The ESMO meeting of 2017 helped to move the needle on several fronts, notably with regard to data on cabozantinib. With previous data compiled by an open-label design, we needed additional evidence to support the findings from the CABOSUN trial. ESMO delivered what was expected in the form of results from an independent review board. Results from the IRC indicated that the response rate for frontline cabozantinib in intermediate- and poor-risk patients declined, but that is fairly typical of what might be expected.
We know from experience in other trials that when investigators proceed to an IRC analysis, this phase is likely to reveal a tendency in the earlier stages of the trial to be somewhat sanguine about outcomes. For example, among RCC patients who have shown, let’s say, a 25% reduction in tumor size, investigators may characterize this finding as a “partial response.” However, such responses scrutinized in the IRC analysis may be recategorized because the review suggests otherwise. This is particularly true when evaluations of whether end points have been reached are considered in a relatively subjective context.
The advantage of having an independent review board review all the radiological data was important. With regard to this IRC data, the reviewers are not aware of which patients are assigned to a drug. And they are not aware of what the investigators had said about these patients. The board simply measures the tumors and whether there was progression or reduction. The bottom line is that a major question mark regarding the validity of results previously presented through the CABOSUN trial has essentially been lifted. The robust data translate to an improvement in outcomes for patients in first line therapy who are intermediate to poor risk compared to treatment with sunitinib.
Results presented at ESMO with respect to CABOSUN were important for other reasons as well, particularly as we look for evidence on progression-free survival (PFS) and overall survival OS) to guide clinical decision making. CABOSUN did not produce definitive data on OS because the trial was not large enough for that measure. Nevertheless, CABOSUN did show an overall survival benefit trend. But with all the combi-nations emerging and undergoing study (such as a new trial investigating ipi-nivo combined with cabozantinib) we need to question the wisdom of spending years on assessing this end point with monotherapy, whether it achieves improved OS. Practically speaking, it may be superfluous and not a good investment for a pharmaceutical company’s research program to undertake this study. Why? Because it is likely that a combination of agents, including the drug for which OS has not been unequivocally determined, will produce data showing superior OS.
As we evaluate the expanded spectrum of therapy and the overarching excitement for immune-oncologic approaches, the subtext of the debate is also a cautionary tale. As impressive as the OS findings are with IO therapy, not all patients are candidates for IO. The cautionary tale reflects the fact that in many patients IO therapy may not be the appropriate first choice—particularly in those with bone metastases, autoimmune disease and the elderly whose ability to undergo infusions may be limited.
With this issue, we conclude our 15th year of publishing the Kidney Cancer Journal.
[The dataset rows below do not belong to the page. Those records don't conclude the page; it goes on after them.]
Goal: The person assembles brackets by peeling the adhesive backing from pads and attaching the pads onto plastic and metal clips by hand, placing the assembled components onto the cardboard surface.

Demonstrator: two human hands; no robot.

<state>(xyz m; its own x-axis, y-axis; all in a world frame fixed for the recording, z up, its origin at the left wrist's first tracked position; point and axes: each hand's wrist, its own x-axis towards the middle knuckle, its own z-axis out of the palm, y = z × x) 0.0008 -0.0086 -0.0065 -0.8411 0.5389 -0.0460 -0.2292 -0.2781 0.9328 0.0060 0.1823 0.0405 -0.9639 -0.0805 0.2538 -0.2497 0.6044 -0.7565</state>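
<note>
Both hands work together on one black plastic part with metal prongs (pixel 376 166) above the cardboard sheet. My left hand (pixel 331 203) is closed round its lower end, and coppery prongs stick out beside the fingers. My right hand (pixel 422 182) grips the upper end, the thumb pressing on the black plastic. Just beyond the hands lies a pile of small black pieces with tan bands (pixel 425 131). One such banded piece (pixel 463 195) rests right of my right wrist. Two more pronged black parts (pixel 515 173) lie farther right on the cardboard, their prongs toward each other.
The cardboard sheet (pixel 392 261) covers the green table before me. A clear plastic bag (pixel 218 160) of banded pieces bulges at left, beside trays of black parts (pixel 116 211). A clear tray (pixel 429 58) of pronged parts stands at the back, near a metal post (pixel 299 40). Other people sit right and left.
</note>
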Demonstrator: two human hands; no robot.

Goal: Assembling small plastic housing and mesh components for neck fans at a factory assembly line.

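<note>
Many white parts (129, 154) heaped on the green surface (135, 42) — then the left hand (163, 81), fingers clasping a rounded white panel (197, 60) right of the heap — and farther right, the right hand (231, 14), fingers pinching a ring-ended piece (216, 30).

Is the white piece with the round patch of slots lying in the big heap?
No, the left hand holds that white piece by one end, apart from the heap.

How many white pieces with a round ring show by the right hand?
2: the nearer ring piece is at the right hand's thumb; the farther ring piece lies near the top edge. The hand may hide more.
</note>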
Who would have known that when this publication was launched in 2003 that we would be talking about “future shock” and an overwhelming volume of information in frontline therapy? At that time there was only one drug approved for RCC Perhaps the new year will bring much in the way of a new paradigm, as much perhaps as what the situation was more than 10 years ago when the current standard of anti-VEGF therapy was about to be approved. On behalf of the journal, its Medical Advisory Board and Editorial Advisory Board, we wish you the best for the new year.